• PROBLEM DESCRIPTION: The task requires repeating, word for word, the lines from the one with "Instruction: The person" through the end of the material, leaving out all pictures.

>>

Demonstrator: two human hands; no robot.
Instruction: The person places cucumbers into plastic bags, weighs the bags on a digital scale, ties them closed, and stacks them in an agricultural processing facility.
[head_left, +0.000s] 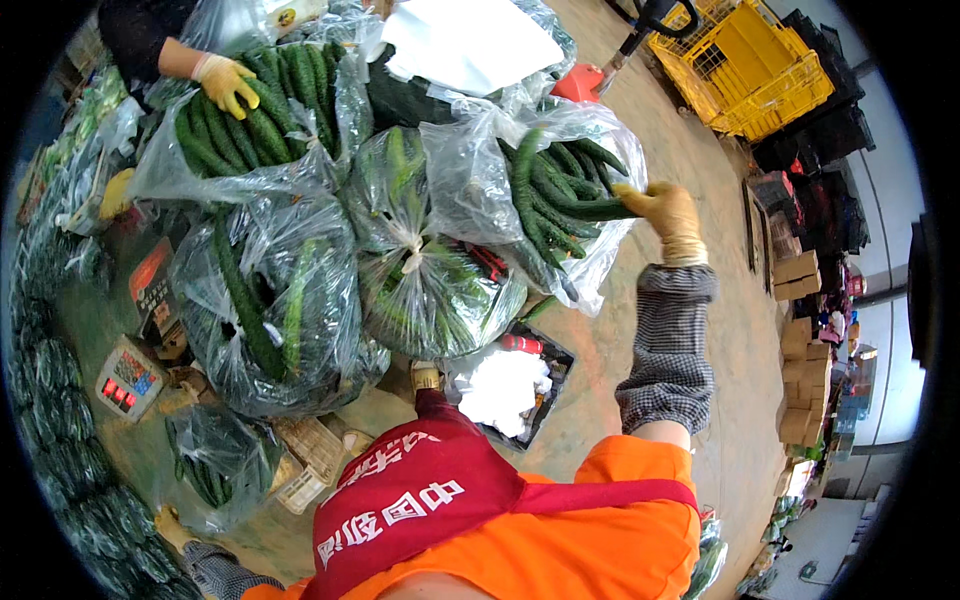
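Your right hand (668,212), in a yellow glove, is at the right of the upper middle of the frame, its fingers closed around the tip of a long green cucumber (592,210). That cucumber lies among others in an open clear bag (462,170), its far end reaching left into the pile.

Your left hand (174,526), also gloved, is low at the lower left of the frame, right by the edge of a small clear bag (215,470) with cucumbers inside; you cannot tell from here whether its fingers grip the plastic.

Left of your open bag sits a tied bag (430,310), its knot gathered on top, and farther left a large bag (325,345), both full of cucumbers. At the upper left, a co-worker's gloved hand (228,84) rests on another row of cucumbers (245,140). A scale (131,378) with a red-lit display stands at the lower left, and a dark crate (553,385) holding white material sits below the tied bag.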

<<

• RESPONSE:
Instruction: The person places cucumbers into plastic bags, weighs the bags on a digital scale, ties them closed, and stacks them in an agricultural processing facility.
[head_left, +0.000s] 
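Your right hand (668,212), in a yellow glove, is at the right of the upper middle of the frame, its fingers closed around the tip of a long green cucumber (592,210). That cucumber lies among others in an open clear bag (462,170), its far end reaching left into the pile.

Your left hand (174,526), also gloved, is low at the lower left of the frame, right by the edge of a small clear bag (215,470) with cucumbers inside; you cannot tell from here whether its fingers grip the plastic.

Left of your open bag sits a tied bag (430,310), its knot gathered on top, and farther left a large bag (325,345), both full of cucumbers. At the upper left, a co-worker's gloved hand (228,84) rests on another row of cucumbers (245,140). A scale (131,378) with a red-lit display stands at the lower left, and a dark crate (553,385) holding white material sits below the tied bag.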

This finishes the response to the exercise.